Die Kinderschutzsoftware JusProg erfüllte bisher als einzige die Vorgaben des Jugendmedienschutz-Staatsvertrags.

Im Ergebnis sei eine signifikante Schutzlücke entstanden: „Eine Eignung als Jugendschutzprogramm setzt voraus, dass dieses plattform- und geräteübergreifend funktioniert und sich am Nutzungsverhalten der Anwender ausrichtet“, erklärte der KJM-Vorsitzende Wolfgang Kreißig.

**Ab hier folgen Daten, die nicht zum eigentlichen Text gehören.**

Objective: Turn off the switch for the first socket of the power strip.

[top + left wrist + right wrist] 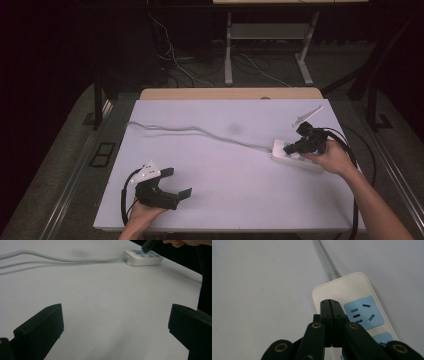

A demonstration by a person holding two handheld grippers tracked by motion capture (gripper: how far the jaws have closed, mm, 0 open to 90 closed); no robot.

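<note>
A white power strip [296, 158] with blue socket faces lies at the right of the white table [225, 200]. Its grey cable [190, 129] runs off to the far left. My right gripper [289, 148] is shut, its jaws pressed together with nothing between them. Its tip [330, 301] hangs over the cable end of the strip [342, 287], beside the first blue socket; whether it touches I cannot tell. My left gripper [179, 182] rests open near the front left edge. Between its wide jaws [115, 322] lies bare table, with the strip [142, 258] and cable [62, 259] far off.
A wooden strip [230, 93] borders the table's far edge. Beyond it stand a metal desk frame [228, 55] and loose wires [175, 60] on the dark floor. A floor socket plate [102, 154] lies left of the table.
</note>
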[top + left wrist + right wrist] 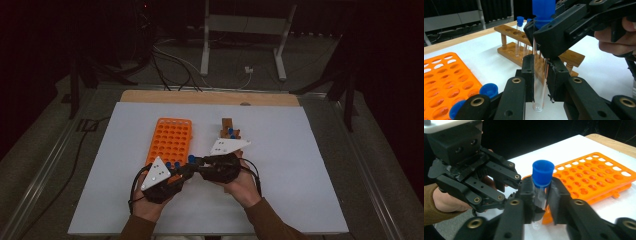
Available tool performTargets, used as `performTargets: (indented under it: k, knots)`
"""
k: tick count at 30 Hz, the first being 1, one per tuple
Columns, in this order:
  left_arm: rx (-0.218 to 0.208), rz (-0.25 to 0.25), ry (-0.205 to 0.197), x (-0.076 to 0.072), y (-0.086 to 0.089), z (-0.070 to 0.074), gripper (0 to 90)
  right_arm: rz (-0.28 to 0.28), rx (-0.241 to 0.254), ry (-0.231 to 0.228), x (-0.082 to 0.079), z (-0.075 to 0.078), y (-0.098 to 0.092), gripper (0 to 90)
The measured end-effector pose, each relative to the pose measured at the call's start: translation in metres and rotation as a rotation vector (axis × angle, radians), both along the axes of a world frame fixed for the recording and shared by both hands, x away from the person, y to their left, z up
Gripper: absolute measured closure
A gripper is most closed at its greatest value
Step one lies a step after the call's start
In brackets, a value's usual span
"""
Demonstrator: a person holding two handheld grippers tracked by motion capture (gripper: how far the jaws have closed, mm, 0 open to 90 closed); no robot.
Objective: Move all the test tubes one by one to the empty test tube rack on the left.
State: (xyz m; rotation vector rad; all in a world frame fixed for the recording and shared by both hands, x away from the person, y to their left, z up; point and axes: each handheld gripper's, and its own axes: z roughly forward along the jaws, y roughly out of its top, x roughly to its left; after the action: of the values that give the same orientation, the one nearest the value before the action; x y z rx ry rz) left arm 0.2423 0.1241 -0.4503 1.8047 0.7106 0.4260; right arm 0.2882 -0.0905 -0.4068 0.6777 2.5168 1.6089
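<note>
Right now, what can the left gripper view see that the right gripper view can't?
The left gripper view alone shows the wooden rack holding capped tubes, and two loose blue caps by the orange rack. The right gripper view alone shows a brown sleeve behind the left gripper. Both show the orange rack and the blue-capped glass tube, pinched by both grippers at once, the right gripper above.

Black two-jaw grippers (192,167) with brass rivets, grey triangular plates, brown sleeves (272,220).
</note>
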Motion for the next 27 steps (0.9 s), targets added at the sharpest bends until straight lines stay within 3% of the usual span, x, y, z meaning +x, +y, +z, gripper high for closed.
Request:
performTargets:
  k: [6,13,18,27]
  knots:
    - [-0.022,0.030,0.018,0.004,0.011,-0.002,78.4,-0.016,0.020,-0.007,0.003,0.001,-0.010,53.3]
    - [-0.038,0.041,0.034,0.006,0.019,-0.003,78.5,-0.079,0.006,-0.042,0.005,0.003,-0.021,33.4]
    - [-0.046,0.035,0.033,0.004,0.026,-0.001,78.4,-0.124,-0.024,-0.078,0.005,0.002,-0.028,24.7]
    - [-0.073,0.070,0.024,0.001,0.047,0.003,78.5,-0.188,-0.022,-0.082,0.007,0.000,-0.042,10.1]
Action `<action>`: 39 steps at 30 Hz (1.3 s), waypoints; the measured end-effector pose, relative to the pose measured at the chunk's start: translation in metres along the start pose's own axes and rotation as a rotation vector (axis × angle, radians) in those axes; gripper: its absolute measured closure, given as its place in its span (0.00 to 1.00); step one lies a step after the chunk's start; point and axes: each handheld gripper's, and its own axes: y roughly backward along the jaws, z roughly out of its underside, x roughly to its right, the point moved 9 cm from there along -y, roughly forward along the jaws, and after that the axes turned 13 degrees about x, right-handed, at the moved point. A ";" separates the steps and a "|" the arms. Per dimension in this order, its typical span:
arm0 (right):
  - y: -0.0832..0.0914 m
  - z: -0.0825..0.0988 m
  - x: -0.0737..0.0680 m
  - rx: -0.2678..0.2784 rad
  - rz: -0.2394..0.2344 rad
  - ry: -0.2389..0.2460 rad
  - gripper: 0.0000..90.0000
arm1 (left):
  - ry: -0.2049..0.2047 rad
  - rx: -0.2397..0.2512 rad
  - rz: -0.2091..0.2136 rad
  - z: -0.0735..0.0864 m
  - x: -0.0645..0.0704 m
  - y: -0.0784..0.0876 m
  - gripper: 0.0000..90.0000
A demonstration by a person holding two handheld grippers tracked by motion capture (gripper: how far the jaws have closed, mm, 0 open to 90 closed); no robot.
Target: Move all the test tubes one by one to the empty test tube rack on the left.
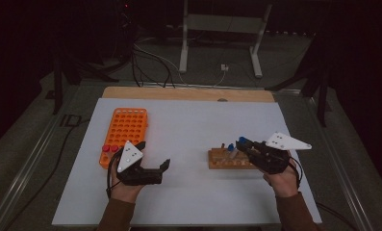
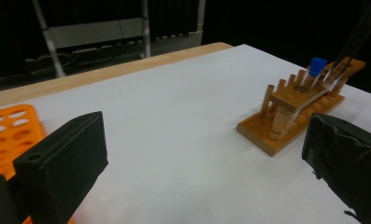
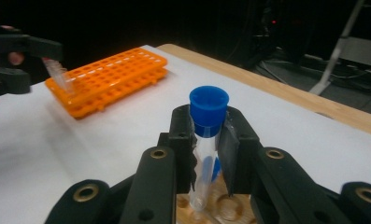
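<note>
My right gripper is shut on a clear tube with a blue cap, held upright just above the wooden rack. A second blue cap sits in that rack. In the left gripper view the held tube's blue cap rises over the rack's far end. My left gripper hovers beside the orange rack, open, with nothing between its jaws.
Two red caps stand at the orange rack's near end. The white mat lies on a wooden table whose far edge shows. A white metal stand and cables are on the floor behind.
</note>
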 end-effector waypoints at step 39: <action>-0.037 0.018 -0.063 -0.055 -0.181 -0.005 0.85 | -0.049 -0.068 0.303 0.009 0.106 -0.070 0.68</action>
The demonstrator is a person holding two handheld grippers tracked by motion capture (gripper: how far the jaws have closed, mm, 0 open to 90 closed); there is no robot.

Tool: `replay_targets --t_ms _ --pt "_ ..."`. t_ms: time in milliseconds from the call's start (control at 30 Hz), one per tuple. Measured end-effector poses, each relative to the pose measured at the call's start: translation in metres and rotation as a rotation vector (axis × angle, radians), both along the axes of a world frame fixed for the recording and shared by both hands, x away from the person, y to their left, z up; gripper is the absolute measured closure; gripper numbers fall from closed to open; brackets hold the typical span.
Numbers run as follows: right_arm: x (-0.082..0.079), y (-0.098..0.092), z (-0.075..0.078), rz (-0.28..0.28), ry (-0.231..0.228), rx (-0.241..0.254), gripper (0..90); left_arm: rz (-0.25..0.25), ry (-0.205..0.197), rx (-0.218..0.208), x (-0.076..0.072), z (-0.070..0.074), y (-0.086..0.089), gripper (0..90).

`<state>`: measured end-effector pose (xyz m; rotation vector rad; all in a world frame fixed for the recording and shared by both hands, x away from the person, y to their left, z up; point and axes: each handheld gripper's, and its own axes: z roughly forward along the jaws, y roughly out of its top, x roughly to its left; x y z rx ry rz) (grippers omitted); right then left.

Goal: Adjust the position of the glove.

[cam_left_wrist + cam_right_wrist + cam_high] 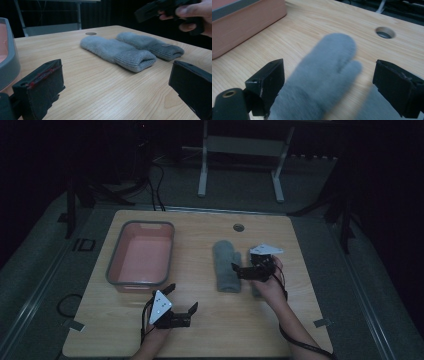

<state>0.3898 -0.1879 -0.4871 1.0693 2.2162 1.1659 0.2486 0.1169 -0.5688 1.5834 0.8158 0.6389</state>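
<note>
Right now my right gripper (240, 270) hangs over the two grey mittens (120, 51) lying side by side on the desk (280, 320), its fingers (265, 82) spread wide on either side of the nearer mitten, gripping nothing. Whether they brush the fleece I cannot tell; that mitten is blurred in my right gripper view. My left gripper (181, 301) sits low near the pink tub (142, 255), fingers released, empty. My right hand (270, 285) hides part of the second mitten from above.
</note>
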Motion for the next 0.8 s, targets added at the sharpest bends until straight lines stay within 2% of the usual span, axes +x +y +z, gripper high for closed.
replay_targets --t_ms 100,233,267,333,533,567,667,800 --pt "0.009 0.014 -0.005 0.018 0.016 -0.004 12.4 -0.001 0.000 -0.001 0.000 0.000 0.000 0.0" --pt "0.022 0.026 -0.014 0.034 0.032 -0.036 15.2 -0.004 0.004 -0.004 0.000 0.000 0.000 0.0" --pt "0.027 0.031 -0.019 0.034 0.034 -0.051 20.1 -0.003 0.004 -0.004 0.000 0.000 0.000 0.0" --pt "0.030 0.033 -0.022 0.033 0.044 -0.055 20.7 -0.004 0.005 -0.005 0.000 0.000 0.000 0.0" --pt "0.040 0.040 -0.038 0.013 0.082 -0.078 27.7 -0.005 0.006 -0.009 0.000 0.000 0.001 0.0" --pt "0.042 0.044 -0.045 0.001 0.100 -0.108 31.0 -0.008 0.011 -0.014 0.001 0.000 0.001 0.0" --pt "0.045 0.047 -0.051 -0.006 0.120 -0.136 34.1 -0.010 0.012 -0.014 0.001 0.000 0.001 0.0" --pt "0.047 0.050 -0.060 -0.026 0.159 -0.145 37.3 -0.010 0.012 -0.013 0.001 0.000 0.001 0.1"
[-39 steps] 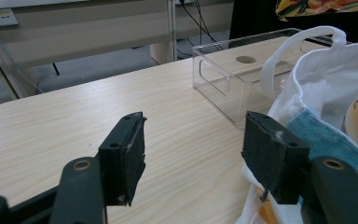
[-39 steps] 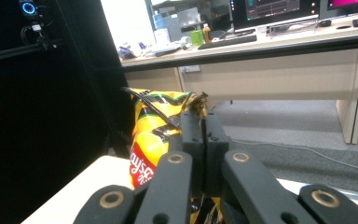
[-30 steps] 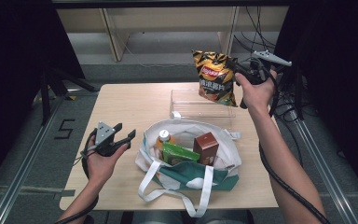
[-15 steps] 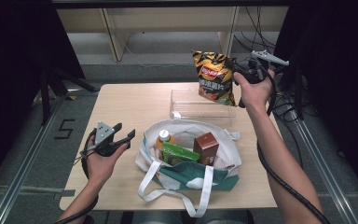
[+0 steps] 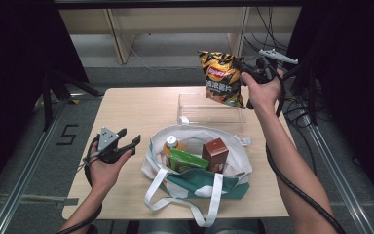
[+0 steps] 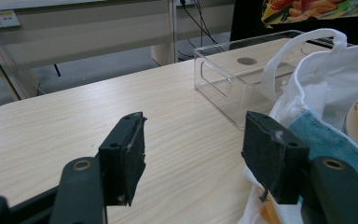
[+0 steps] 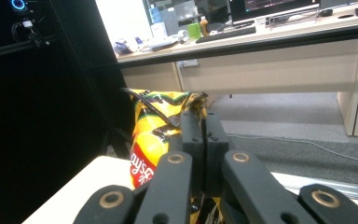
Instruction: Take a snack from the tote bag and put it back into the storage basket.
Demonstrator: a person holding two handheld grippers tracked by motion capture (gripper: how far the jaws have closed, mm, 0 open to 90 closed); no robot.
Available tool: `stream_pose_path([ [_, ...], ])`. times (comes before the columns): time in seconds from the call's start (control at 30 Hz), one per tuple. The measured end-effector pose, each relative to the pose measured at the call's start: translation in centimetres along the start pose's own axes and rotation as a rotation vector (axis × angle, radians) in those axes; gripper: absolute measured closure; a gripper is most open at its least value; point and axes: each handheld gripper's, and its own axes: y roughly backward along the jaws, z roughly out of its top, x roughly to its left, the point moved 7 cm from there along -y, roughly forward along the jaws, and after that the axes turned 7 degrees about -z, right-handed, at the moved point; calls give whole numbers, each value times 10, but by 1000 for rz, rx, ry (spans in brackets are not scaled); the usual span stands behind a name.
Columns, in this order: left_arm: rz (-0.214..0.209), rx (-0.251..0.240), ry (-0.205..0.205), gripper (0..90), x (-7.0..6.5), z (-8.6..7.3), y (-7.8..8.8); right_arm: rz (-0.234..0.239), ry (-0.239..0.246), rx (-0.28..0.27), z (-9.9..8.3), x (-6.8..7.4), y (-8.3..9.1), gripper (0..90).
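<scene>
Orange-and-black crinkled foil crisp bag (image 5: 221,77) hangs in the upper right of the high view, pinched at its top edge by the right hand-held gripper (image 5: 247,73), above the clear plastic rectangular bin (image 5: 209,108) on the bench (image 5: 136,109). At lower left, the left hand-held gripper (image 5: 129,142) gapes wide and empty beside the white-and-green cloth tote bag (image 5: 195,183).

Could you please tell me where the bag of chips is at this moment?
In the high view the bag of chips hangs at upper right, clamped by the right gripper above the clear plastic bin at the table's far edge.
</scene>
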Motion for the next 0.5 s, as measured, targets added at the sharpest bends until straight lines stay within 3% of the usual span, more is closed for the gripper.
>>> stream_pose_path([
  [0.23,-1,-1,-1,386,0,0,0,2,22,12,-2,1,-6,900],
  [0.37,0,0,2,386,1,-1,0,-5,-1,29,-4,1,-8,900],
  [0.5,-2,1,3,386,0,-1,0,-2,9,23,-4,1,-12,900],
])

Die FSM widerspricht. Sie hat angekündigt, vor dem Berliner Verwaltungsgericht gegen den Bescheid zu klagen. Insbesondere gegen die sofortige Wirkung des KJM-Bescheides will die FSM vorgehen. Eine Übergangsfrist haben weder Staatsvertrag noch die KJM vorgesehen.

Wie es im deutschen Online-Jugendschutz weitergeht, ist damit offen. Sollten die Verwaltungsgerichte im Sinne der KJM entscheiden, wären viele Anbieter gezwungen, ihre Angebote umzustellen. Gleichzeitig würde damit aber auch der Unterschied des Jugendschutz-Niveaus zwischen inländischen und ausländischen Angeboten weiter erhöht. So ist der Porno-Markt bereits fast komplett aus Deutschland abgewandert. Ausländische Angebote wie YouPorn florieren und kümmern sich nur wenig um deutsche Jugendschutzvorschriften.

Als Folge stehen Netzsperren im Raum. So forderte Direktor der Landesanstalt für Medien NRW (LfM) Tobias Schmid Anfang Mai auf der Media Convention Berlin bessere Möglichkeiten, um gegen ausländische Anbieter vorgehen zu können, wenn sie sich nicht an deutsche Gesetze halten. Anbieter, die sich weder an die deutschen Sendezeitregeln noch an andere Vorschriften halten, könnten dann direkt bei deutschen Zugangsprovidern gesperrt werden.